■ **Directions for this task**
Exact copies of the lines below, from the one with "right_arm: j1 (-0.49" up to and including the one with "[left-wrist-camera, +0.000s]", are what this calls for; leave out pictures.

■ **Recorded data**
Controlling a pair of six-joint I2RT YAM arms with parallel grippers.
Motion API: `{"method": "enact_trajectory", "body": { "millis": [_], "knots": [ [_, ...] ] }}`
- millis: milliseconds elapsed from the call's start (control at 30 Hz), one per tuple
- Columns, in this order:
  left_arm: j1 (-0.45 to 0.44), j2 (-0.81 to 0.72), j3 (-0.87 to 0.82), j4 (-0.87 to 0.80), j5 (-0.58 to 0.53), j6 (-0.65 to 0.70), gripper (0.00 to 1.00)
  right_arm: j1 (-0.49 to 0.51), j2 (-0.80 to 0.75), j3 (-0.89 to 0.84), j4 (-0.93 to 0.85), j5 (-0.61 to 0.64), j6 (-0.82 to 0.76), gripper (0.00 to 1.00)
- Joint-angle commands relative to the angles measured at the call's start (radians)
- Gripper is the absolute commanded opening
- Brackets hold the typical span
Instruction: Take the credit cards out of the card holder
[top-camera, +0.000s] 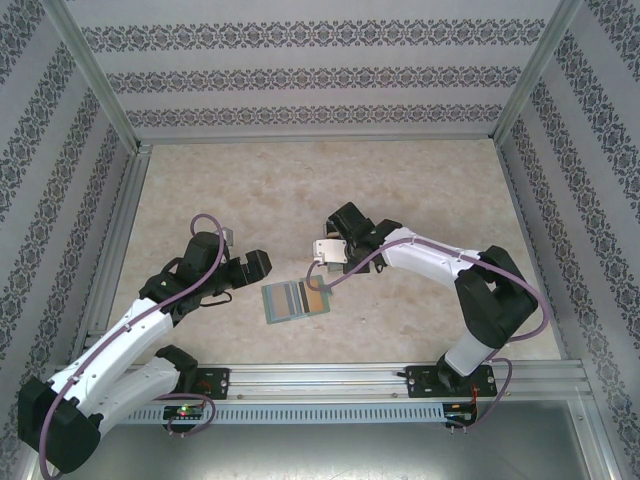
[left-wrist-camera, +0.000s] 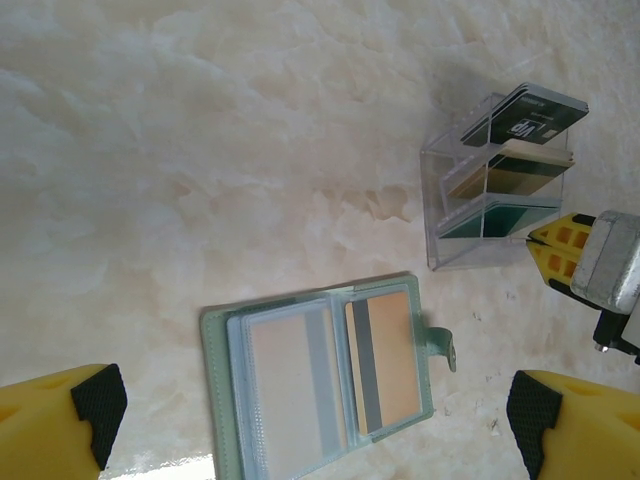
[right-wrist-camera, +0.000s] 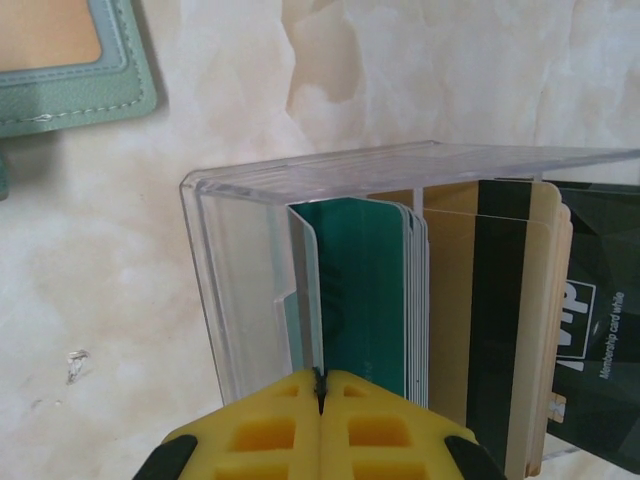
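Near the front edge of the worktop (top-camera: 400, 190) the left claw (left-wrist-camera: 315, 415) hangs spread wide over the opened card holder (left-wrist-camera: 300, 390). Just beside it a clear stand (left-wrist-camera: 450, 200) keeps the credit cards (left-wrist-camera: 510, 150). The right claw (right-wrist-camera: 319, 385) is closed at the stand's rim.

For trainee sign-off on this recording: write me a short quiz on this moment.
1. True or false: the left jaws are shut.
2. Which colour of card in the clear stand is nearest the right jaws? A black, B teal, C gold.
3. What holds the striped card?
Key: 1 false, they stand open. 2 B, the teal card. 3 The open wallet.
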Motion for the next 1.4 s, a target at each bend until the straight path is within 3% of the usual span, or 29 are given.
{"method": "enact_trajectory", "body": {
  "millis": [0,67,400,700,900,1100,1233,1367],
  "knots": [
    [0.015,-0.016,-0.018,-0.016,-0.004,-0.014,1.0,0.011,0.009,0.029,0.014,0.034,0.035,0.11],
    [0.015,-0.015,-0.021,-0.013,-0.003,-0.015,0.99,0.013,0.011,0.034,0.017,0.046,0.046,0.17],
    [0.017,-0.012,-0.023,-0.006,0.0,-0.013,1.0,0.022,0.023,0.042,0.034,0.073,0.085,0.24],
    [0.019,-0.005,-0.026,0.001,0.008,-0.013,1.0,0.005,0.021,0.063,0.073,0.098,0.179,0.24],
    [0.021,0.013,-0.033,0.027,0.032,-0.021,1.0,0.002,-0.072,0.054,0.069,0.078,0.285,0.26],
    [0.021,0.064,-0.045,0.096,0.101,-0.045,0.91,0.012,-0.137,0.09,-0.035,-0.017,0.616,0.29],
    [0.022,0.117,-0.04,0.123,0.139,-0.064,0.85,0.046,-0.168,0.067,-0.045,-0.072,0.874,0.25],
    [0.02,0.164,-0.034,0.153,0.181,-0.088,0.79,0.109,-0.171,0.008,-0.002,-0.049,1.099,0.22]
  ]
}}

■ **Task result**
  right_arm: j1 (-0.49 to 0.51), j2 (-0.80 to 0.75), j3 (-0.89 to 0.84), j4 (-0.93 to 0.85), j5 (-0.61 to 0.64), j6 (-0.82 to 0.76), gripper (0.00 to 1.00)
- Joint-angle commands relative to the angles measured at the call's start (radians)
- Gripper is the absolute commanded opening
- Brackets hold the typical span
Instruction: Take the credit cards out of the card holder
[top-camera, +0.000s] 
[left-wrist-camera, +0.000s] 

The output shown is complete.